Prices at benchmark points such as the U.K. National Balancing Point (NBP), U.S. Henry Hub (HH) and Japan/Korea Marker (JKM) slumped due to lower oil prices, liquefied natural gas (LNG) oversupply and unseasonal weather. Yet, the prices of natural gas in local currencies have increased in a number of developing countries in Africa, the Middle East, Latin America, former Soviet Union (FSU) and Asia.
North America experienced demand growth while gas in Europe and Asia faced rising competition from cheaper coal, renewables and, in some instances, nuclear. Gains to European demand were mostly weather related while increases in Africa and Latin America were not significant.
For LNG, Europe became the market of last resort as Asian consumption declined. Moreover, an anticipated surge in LNG supply, brought on by several new projects, may lead to a confrontation with Russian or other pipeline gas suppliers to Europe. At the same time, Asian buyers are seeking concessions on pricing and flexibility in their long-term contracts.
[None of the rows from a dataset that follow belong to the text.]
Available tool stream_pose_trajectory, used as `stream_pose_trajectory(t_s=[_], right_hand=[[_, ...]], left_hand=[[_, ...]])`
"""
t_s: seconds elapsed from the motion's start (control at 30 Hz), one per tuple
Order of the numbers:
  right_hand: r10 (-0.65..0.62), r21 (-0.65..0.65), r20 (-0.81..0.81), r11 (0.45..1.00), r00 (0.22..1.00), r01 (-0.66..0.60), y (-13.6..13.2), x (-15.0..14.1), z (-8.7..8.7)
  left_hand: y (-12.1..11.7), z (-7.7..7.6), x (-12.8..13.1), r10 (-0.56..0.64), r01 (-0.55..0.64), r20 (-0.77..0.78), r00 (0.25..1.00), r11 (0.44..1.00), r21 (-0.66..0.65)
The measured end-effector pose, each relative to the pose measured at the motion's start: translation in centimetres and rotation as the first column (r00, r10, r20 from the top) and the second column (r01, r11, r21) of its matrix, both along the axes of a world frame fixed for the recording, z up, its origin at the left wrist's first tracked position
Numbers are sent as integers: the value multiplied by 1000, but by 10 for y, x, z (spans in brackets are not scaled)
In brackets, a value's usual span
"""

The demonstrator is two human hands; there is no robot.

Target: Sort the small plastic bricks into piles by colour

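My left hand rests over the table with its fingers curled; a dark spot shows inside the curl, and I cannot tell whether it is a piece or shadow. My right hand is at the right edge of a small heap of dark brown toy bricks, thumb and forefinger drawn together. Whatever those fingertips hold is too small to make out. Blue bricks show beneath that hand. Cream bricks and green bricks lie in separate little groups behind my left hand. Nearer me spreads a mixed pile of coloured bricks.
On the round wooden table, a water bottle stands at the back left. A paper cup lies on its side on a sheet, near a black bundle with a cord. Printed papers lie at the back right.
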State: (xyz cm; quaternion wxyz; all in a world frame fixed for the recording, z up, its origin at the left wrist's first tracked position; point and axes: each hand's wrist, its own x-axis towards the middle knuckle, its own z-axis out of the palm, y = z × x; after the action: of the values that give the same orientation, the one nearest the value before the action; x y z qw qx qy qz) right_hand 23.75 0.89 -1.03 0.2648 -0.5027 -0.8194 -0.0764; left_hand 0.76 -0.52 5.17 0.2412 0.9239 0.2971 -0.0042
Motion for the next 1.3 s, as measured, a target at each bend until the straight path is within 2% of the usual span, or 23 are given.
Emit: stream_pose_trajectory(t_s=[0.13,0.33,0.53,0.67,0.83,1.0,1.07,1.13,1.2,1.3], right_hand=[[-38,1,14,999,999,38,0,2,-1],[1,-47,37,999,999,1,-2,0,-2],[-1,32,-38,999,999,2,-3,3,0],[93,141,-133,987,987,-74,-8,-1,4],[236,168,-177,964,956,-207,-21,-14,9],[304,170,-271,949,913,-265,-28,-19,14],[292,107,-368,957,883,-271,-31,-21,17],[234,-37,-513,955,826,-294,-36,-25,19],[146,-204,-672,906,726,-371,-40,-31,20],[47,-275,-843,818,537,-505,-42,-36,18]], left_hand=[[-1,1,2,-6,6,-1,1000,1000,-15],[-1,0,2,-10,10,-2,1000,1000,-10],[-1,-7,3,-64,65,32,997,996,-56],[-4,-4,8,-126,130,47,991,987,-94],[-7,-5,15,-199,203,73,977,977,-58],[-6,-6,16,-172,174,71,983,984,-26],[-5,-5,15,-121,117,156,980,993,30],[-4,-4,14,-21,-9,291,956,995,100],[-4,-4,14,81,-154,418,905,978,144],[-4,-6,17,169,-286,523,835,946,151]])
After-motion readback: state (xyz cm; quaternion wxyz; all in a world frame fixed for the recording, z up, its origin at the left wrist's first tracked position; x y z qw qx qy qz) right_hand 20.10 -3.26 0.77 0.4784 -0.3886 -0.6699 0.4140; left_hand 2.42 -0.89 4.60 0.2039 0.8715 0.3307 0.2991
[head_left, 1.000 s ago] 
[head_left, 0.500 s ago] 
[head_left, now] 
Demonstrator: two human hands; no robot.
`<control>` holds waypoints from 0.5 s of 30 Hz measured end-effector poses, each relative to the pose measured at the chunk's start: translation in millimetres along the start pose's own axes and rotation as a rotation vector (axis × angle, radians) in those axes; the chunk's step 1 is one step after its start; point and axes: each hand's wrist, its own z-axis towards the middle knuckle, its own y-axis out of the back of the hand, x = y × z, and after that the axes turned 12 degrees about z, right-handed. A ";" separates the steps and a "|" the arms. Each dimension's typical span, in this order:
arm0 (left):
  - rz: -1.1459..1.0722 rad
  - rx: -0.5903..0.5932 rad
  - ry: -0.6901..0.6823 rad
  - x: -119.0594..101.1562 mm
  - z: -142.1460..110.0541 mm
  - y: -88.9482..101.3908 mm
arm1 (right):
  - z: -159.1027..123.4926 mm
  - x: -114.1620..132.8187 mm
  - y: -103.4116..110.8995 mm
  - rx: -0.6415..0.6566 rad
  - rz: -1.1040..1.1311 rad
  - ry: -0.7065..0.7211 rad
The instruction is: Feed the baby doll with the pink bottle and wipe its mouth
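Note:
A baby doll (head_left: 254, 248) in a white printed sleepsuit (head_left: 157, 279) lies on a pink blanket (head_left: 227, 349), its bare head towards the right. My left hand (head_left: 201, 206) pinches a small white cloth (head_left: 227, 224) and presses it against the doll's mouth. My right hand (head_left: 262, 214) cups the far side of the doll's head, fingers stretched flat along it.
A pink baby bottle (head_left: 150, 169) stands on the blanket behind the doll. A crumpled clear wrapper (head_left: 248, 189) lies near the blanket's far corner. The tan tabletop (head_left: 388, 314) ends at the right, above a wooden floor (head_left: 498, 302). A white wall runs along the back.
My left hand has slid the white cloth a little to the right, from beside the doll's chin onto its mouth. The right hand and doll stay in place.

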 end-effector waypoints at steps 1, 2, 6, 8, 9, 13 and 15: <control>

Looking ahead, natural gas has to prove itself a credible and affordable alternative to coal, notably in Asia, if the world is to reach its climate change targets. The future of the gas industry will also depend on oil prices, evolution of Chinese energy demand and impact of COP21 on national energy policies. Current low prices mean there is likely to be a pause in final investment decisions (FIDs) on LNG projects in the coming years.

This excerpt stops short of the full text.